Records shown »

....................

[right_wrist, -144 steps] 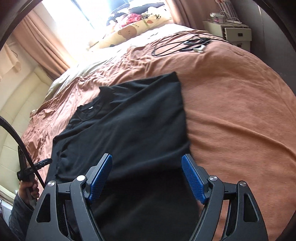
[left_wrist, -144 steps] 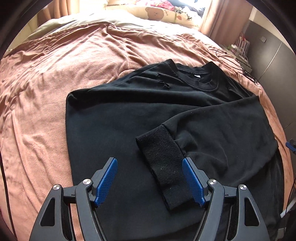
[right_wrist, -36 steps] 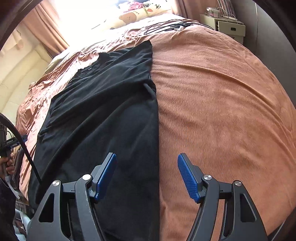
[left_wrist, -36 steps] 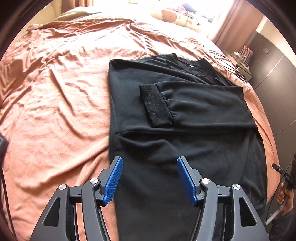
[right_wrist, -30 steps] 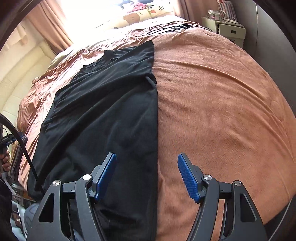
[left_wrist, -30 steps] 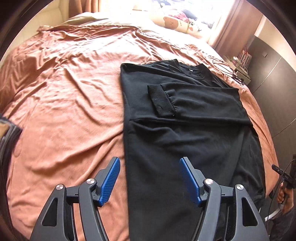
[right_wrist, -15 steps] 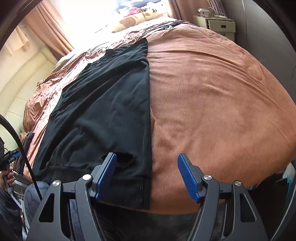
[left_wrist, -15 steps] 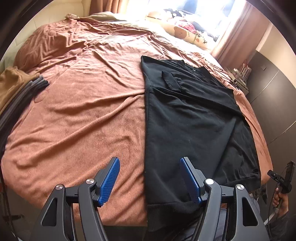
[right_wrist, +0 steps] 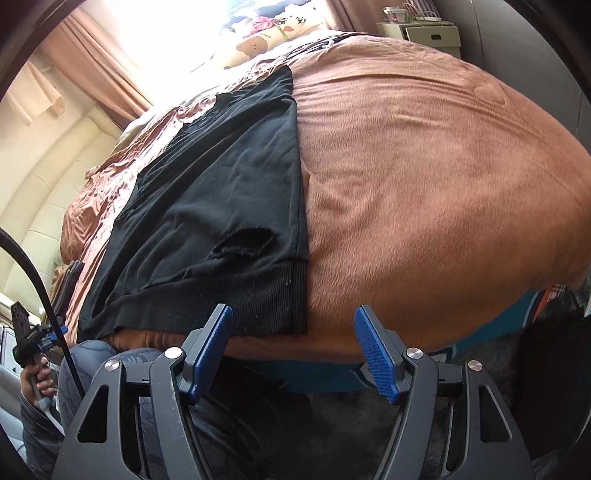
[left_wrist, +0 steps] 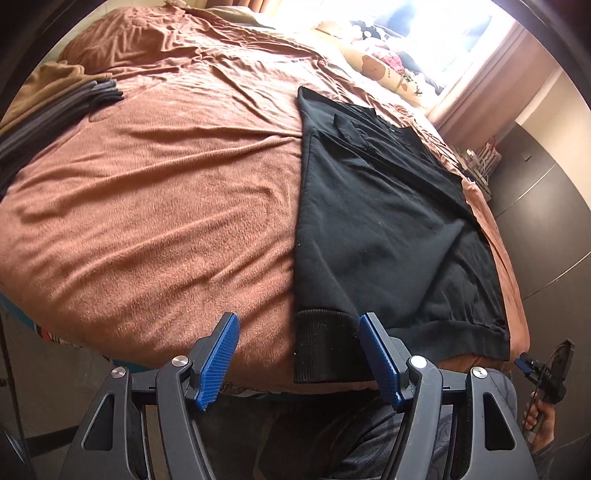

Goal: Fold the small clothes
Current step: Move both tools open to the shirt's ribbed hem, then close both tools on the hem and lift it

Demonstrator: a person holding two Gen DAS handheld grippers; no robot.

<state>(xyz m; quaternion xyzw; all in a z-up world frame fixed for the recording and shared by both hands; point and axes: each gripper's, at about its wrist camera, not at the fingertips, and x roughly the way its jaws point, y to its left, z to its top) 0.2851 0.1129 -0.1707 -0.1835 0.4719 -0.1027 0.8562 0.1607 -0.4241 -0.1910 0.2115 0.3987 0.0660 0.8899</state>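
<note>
A black sweatshirt (left_wrist: pixel 380 221) lies flat on the brown bed cover (left_wrist: pixel 166 192), sleeves folded across its body, ribbed hem (left_wrist: pixel 325 347) at the near bed edge. My left gripper (left_wrist: pixel 299 358) is open and empty, just short of the hem's left corner. In the right wrist view the sweatshirt (right_wrist: pixel 221 195) has a torn hole (right_wrist: pixel 243 245) above its hem. My right gripper (right_wrist: pixel 293 349) is open and empty, just off the bed edge near the hem's right corner (right_wrist: pixel 295 314).
A stack of folded grey and tan clothes (left_wrist: pixel 40 114) sits at the bed's far left. Printed pillows (left_wrist: pixel 384 70) lie at the head by the window. A nightstand (right_wrist: pixel 432 33) and dark wardrobe (left_wrist: pixel 546 221) stand to the right. Cables (right_wrist: pixel 317 44) lie on the cover.
Both grippers have pulled back from over the sweatshirt to its hem at the near bed edge. Both stayed open and empty. The sweatshirt has not moved.
</note>
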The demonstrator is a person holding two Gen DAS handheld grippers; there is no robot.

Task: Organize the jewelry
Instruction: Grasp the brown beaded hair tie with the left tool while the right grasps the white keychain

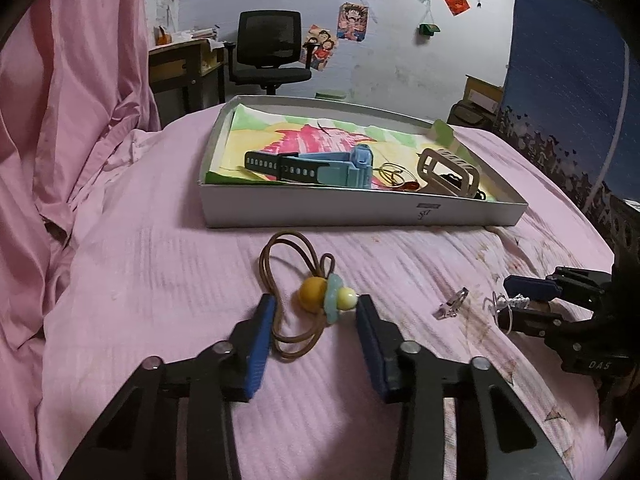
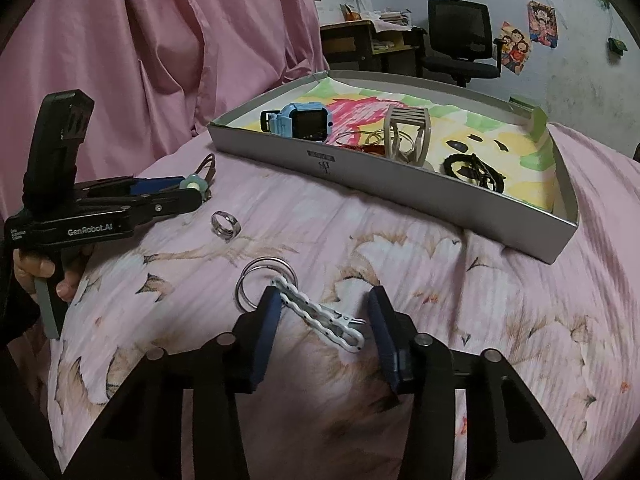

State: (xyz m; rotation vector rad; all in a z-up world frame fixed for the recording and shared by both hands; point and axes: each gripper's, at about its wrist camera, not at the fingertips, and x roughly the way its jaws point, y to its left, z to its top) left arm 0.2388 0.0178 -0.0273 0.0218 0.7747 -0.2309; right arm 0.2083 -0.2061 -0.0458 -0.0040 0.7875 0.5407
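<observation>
Pink bedspread (image 1: 160, 280): hair tie (image 1: 316, 292) and keychain (image 2: 320, 316) lie between two open tongs.

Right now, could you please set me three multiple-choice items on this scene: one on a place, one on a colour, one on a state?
1. Where does the blue watch lie?
A. in the grey box
B. on the pink bedspread
C. on the chair

2. What colour is the cord of the hair tie?
A. white
B. brown
C. red

3. How does the white chain lie?
A. lifted clear of the bedspread
B. on the bedspread between the right gripper fingers
C. in the box

Answers: 1 A, it rests inside the box walls; 2 B, the loops are brown; 3 B, it lies flat between the blue fingers.
</observation>
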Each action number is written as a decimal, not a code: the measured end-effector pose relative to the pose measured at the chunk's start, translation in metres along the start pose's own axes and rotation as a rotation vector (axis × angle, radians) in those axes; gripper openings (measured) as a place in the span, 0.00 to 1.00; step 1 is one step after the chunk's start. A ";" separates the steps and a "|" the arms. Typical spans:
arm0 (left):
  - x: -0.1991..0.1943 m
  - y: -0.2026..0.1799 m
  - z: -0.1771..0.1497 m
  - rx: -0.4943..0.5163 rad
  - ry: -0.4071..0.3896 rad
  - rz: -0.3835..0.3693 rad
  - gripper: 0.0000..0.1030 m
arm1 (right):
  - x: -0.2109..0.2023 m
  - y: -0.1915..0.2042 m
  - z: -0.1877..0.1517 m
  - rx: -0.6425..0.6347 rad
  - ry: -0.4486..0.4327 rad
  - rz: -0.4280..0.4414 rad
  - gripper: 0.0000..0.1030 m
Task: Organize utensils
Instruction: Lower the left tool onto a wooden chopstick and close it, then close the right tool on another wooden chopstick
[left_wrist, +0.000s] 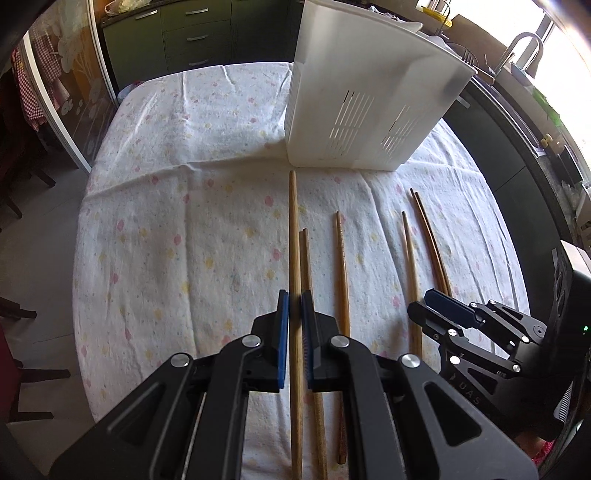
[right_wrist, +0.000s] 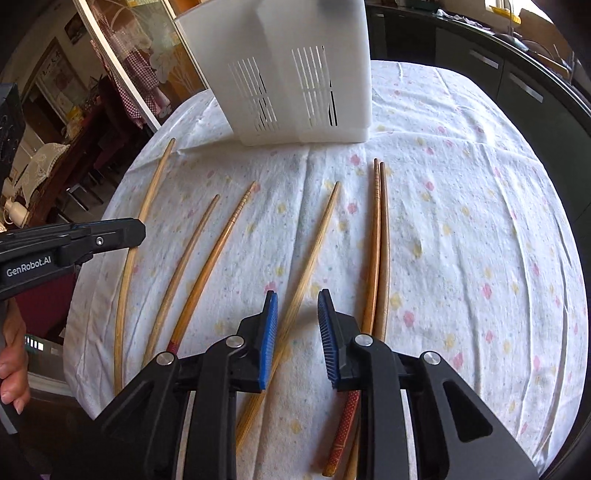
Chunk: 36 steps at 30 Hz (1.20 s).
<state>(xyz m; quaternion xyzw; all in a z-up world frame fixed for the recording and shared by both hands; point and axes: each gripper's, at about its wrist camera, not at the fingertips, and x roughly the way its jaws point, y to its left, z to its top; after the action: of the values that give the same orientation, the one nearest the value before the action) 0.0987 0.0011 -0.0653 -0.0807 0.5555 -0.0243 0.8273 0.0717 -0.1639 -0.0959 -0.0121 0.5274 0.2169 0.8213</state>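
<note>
A person's two handheld tools work a row of wooden chopsticks on a cloth-covered counter (left_wrist: 177, 206); the left gripper (left_wrist: 294, 299) is clamped on the longest chopstick (left_wrist: 294, 240), its blue pads pressed to either side of the shaft, which runs straight ahead along the gripper's line toward the white slotted utensil holder (left_wrist: 354, 110) standing at the far side of the counter; the holder's near corner sits just beyond that stick's far tip, so the coming move looks like a lift and a carry forward along the stick's own axis; the right gripper (right_wrist: 297, 332) hangs partly open over a pale chopstick (right_wrist: 314, 251) that lies on the cloth between its pads, neither pad yet touching it; that stick slants from near left to far right across the gripper's line, so the wrist may want a slight turn before the pads can meet it squarely; a pair of darker chopsticks (right_wrist: 378, 229) lies side by side just right of it, one with a red patterned end, and two more curve-looking sticks lie to the left; the white cloth is wrinkled and dotted with pink and yellow flowers; dark green cabinets (left_wrist: 177, 33) and a tap at a bright window ring the kitchen.
</note>
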 end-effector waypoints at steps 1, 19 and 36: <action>-0.001 0.001 -0.001 -0.001 -0.002 -0.004 0.07 | 0.001 0.003 0.001 -0.005 -0.005 -0.013 0.24; -0.008 0.005 -0.004 0.000 -0.042 -0.028 0.07 | 0.009 0.019 -0.001 0.028 -0.060 -0.133 0.10; -0.052 -0.001 -0.001 0.042 -0.159 -0.039 0.07 | -0.085 -0.016 -0.001 0.107 -0.293 0.217 0.07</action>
<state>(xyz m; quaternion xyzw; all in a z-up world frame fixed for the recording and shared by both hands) 0.0783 0.0063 -0.0179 -0.0759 0.4859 -0.0453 0.8695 0.0473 -0.2075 -0.0252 0.1206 0.4110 0.2753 0.8607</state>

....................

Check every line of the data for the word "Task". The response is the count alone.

Answer area »
2